* WORK REQUEST *
Print, in exact form, the lines below from the one containing "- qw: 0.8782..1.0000" through the one containing "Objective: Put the", and omit all others.

#####

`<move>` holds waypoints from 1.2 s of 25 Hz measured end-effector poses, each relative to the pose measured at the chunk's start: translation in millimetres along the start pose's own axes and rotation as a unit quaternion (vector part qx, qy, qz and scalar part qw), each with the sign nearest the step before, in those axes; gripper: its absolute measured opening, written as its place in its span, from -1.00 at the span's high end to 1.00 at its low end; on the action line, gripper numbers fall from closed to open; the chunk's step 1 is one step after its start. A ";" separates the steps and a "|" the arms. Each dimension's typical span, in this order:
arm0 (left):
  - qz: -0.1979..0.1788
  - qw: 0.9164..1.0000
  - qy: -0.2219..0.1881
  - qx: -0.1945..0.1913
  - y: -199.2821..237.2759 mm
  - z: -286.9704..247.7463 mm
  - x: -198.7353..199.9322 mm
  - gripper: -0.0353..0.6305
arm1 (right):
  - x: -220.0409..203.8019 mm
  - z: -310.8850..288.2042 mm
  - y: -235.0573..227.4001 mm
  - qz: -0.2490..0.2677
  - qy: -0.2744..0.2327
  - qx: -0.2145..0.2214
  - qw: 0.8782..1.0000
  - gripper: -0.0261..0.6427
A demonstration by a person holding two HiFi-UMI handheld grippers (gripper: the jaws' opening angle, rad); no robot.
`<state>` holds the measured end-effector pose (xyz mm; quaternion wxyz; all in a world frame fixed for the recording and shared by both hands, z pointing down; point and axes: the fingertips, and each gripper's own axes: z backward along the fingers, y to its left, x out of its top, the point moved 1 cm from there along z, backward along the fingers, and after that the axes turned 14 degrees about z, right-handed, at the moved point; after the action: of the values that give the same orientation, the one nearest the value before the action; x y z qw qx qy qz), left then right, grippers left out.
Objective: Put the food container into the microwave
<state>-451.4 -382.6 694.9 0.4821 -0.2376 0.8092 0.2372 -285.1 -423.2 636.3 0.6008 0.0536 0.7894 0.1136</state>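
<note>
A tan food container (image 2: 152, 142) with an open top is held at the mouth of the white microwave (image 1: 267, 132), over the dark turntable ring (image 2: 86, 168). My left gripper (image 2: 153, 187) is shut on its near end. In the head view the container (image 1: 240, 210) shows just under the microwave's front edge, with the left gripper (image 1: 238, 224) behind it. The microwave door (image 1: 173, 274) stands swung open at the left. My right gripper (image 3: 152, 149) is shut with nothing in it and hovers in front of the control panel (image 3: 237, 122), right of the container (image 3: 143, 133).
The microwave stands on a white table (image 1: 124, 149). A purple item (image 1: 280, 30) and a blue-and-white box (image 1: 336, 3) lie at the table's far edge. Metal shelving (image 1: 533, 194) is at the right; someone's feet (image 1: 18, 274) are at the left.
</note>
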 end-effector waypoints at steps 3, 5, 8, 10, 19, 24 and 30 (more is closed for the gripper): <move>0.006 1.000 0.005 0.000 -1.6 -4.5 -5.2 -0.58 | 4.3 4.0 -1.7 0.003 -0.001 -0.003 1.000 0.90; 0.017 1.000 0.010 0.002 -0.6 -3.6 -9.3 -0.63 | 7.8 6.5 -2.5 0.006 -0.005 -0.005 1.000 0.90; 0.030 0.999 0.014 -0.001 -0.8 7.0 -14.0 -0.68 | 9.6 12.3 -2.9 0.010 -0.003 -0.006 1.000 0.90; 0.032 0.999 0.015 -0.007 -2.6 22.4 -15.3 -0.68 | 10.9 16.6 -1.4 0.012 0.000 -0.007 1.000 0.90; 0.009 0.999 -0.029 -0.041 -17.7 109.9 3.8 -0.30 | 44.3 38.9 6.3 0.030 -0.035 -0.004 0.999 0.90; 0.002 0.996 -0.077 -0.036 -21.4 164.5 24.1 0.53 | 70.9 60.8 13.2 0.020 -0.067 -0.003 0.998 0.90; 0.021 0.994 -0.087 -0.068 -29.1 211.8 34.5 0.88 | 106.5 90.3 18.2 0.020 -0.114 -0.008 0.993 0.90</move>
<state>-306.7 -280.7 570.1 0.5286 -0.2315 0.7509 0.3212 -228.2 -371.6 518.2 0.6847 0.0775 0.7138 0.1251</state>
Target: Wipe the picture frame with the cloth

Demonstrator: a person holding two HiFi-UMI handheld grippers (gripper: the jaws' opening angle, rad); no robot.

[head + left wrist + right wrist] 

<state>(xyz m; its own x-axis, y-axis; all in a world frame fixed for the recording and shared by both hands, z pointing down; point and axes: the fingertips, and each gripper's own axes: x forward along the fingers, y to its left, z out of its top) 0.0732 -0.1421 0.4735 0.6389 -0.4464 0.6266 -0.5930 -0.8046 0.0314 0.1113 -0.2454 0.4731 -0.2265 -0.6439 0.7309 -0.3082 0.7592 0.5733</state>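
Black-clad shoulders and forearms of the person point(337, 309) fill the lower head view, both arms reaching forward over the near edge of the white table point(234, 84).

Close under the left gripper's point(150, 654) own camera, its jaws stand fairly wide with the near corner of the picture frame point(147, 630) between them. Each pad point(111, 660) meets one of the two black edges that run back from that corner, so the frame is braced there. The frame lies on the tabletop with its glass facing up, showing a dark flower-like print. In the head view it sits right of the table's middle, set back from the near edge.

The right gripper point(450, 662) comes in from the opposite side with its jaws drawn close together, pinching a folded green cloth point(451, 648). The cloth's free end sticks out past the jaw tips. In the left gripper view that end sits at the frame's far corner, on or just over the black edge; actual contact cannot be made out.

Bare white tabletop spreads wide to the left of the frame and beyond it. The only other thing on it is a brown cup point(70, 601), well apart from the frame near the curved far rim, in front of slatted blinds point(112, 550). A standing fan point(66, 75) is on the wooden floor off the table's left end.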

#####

* ANSWER TO THIS TASK *
  - qw: 0.8782..1.0000
  - gripper: -0.0261..0.6427
A demonstration by a person holding two HiFi-UMI handheld grippers (gripper: the jaws' opening angle, rad); no robot.
`<state>` holds the measured end-effector pose (xyz mm; quaternion wxyz; all in a world frame fixed for the recording and shared by both hands, z pointing down; point and axes: the fingertips, and each gripper's own axes: z backward along the fingers, y to its left, x out of its top, the point moved 1 cm from there along z, backward along the fingers, and after that the axes turned 14 degrees about z, right-handed, at the moved point; after the action: of the values that give the same orientation, the one nearest the value before the action; x y z qw qx qy qz), left then right, grippers left out.
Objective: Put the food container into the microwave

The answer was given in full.